If motorists would obey the laws, train-related accidents often wouldn't happen, said Steve Purvis, a CSX law enforcement officer.
Mr. Purvis attended a Local Emergency Planning Committee meeting in Columbia County to talk about Operation Lifesaver - a program used to inform the public about safety at railroad crossings.
"The information is there and is preached to as many people as it can be preached to," Mr. Purvis said.
He also commented on the Harlem train accident that killed a woman in mid-January. The responsibility for that accident, Mr. Purvis said, belongs to engineers and the motorist.
"That's just an accident that should not have happened," he said. "There was a violation of the law, yes, but there was an engineering problem."

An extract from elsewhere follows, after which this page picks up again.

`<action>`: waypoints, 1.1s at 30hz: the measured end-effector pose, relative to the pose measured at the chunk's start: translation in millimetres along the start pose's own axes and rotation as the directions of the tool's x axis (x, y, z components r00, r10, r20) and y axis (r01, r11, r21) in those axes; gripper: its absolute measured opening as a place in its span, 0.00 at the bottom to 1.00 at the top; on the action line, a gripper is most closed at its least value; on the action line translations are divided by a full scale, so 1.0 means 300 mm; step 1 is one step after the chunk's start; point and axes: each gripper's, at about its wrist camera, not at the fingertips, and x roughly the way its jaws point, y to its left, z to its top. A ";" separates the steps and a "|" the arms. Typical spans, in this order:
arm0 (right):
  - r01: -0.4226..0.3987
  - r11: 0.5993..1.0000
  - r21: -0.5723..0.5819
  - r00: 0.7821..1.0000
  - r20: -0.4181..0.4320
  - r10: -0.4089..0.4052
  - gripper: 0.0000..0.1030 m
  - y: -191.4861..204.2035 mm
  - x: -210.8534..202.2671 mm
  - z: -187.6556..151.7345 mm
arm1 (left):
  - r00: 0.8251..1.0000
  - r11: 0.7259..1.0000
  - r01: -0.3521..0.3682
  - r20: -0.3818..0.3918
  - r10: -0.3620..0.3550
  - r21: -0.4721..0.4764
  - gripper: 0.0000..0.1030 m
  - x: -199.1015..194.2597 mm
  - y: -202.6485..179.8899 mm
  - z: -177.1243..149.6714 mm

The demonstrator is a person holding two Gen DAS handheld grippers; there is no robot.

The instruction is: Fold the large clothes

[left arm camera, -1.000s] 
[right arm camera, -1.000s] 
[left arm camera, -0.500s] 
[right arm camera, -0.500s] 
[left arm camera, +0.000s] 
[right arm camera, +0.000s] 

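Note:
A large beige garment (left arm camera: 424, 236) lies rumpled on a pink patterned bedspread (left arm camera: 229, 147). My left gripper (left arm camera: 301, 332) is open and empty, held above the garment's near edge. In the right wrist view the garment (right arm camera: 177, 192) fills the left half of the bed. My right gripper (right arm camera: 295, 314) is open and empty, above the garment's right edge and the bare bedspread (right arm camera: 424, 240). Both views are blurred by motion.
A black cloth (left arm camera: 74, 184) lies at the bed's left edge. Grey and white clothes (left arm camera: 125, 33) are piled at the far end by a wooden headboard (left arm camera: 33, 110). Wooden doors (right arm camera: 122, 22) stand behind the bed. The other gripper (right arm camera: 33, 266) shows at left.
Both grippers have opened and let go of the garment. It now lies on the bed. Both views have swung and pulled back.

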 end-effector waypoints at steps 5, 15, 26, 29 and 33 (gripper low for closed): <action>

By law, he said, Carlene Flakes should have stopped no less than 15 feet and no more than 50 feet from the railroad. Ms. Flake's van was hit while she was stopped at a stop sign.
The stop sign where Ms. Flakes stopped to turn onto Gordon Highway is about 5 feet from the road and 8 to 10 feet from the track. If a stop sign forces a motorist to stop less than 15 feet from a track, is that motorist still in violation of the law?

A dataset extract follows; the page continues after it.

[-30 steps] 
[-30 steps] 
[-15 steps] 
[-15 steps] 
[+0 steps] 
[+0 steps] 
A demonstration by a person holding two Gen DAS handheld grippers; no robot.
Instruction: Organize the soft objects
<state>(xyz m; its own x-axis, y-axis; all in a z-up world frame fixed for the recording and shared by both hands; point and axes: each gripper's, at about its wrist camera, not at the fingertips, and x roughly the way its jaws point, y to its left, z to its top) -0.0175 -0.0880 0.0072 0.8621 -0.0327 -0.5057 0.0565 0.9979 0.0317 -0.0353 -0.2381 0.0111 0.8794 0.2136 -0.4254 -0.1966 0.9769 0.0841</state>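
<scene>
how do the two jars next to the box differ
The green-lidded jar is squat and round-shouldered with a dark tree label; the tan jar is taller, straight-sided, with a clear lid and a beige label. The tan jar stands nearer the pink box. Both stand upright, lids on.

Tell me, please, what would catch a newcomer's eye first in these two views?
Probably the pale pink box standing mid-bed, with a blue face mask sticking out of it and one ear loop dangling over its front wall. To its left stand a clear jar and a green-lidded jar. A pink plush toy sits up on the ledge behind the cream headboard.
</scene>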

"I don't know," Mr. Purvis said.
During Thursday's meeting, Mr. Purvis showed attendees a video that simulated various accidents where motorists were at fault. Before showing the video, however, he said train-related accidents were down, but fatalities were up.
He attributed the lower numbers of accidents to a higher level of law enforcement by local authorities.
"Those people are paying hefty fines," he said. "It doesn't take too many of those to go around before people start complying with the law."